About
First legal distillery in Loudoun County, Virginia since Prohibition. Certified organic and kosher microdistillery. Roundstone Rye is Virginia's most-awarded whiskey.
Production Details
The Catoctin Creek Distilling Tale
The rolling hills of Loudoun County stretch west from Washington D.C., their gentle slopes crowned with vineyards and dotted with horse farms. Here, where the Potomac River bends through Virginia's hunt country, Scott and Becky Harris chose to build something that hadn't existed in these parts for nearly a century.
When Catoctin Creek Distilling fired its first still in 2009, it became the first legal distillery in Loudoun County since Prohibition shuttered the region's whiskey makers eight decades earlier. The Harrises didn't just resurrect an industry—they reimagined it entirely. Their microdistillery runs on local spring water that seeps through the same limestone that once nourished colonial-era stills, but everything else speaks to modern American craft distilling's exacting standards.
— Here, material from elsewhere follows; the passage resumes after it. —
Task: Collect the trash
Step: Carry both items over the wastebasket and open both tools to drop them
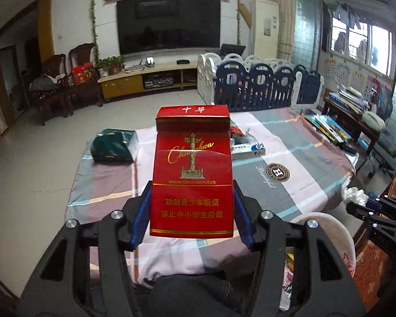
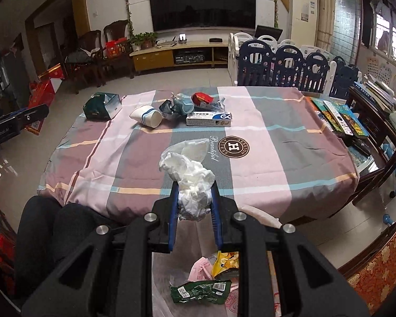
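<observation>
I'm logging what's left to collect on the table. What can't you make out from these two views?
- Left wrist view: the red cigarette pack in the left tongs hides the table's middle.
- Right wrist view: print on the white box is too small.
- Right wrist view: the right tongs cover part of the trash bag.

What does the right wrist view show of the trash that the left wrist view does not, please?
Only the right wrist view shows the white paper cup lying on its side and the wrappers in the trash bag below the right gripper, which grips the crumpled tissue. Only the left wrist view shows the red cigarette pack clamped in the left gripper. Both show the green packet and the ointment box on the tablecloth.
</observation>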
The decision to pursue both organic and kosher certification wasn't merely philosophical. In a county where organic farming feeds Washington's finest restaurants and where tradition carries weight, these choices root Catoctin Creek firmly in its place. The copper pot stills that define the operation reflect the intimate scale of craft distilling—each batch measured not in thousands of gallons but in the careful attention two people can give to their work.
Becky Harris tends the stills with the precision of both chemist and artist, her background bringing technical rigor to an ancient craft. The distillery's Roundstone Rye has become Virginia's most-awarded whiskey, a testament to what happens when old methods meet new ambitions in America's original whiskey-making region.
The stillhouse sits quietly among Loudoun's pastoral landscape, its presence both humble and revolutionary. Here, where George Washington once distilled rye at Mount Vernon fifty miles downstream, the Harris family continues Virginia's whiskey tradition with equipment small enough to touch every drop, yet ambitious enough to challenge assumptions about what American whiskey can become.
Steam rises from the stills on cool mornings, carrying the sweet promise of grain transformed. The work continues, bottle by careful bottle, building on eight decades of silence with the patient confidence that good whiskey, like good land, rewards those willing to tend it properly.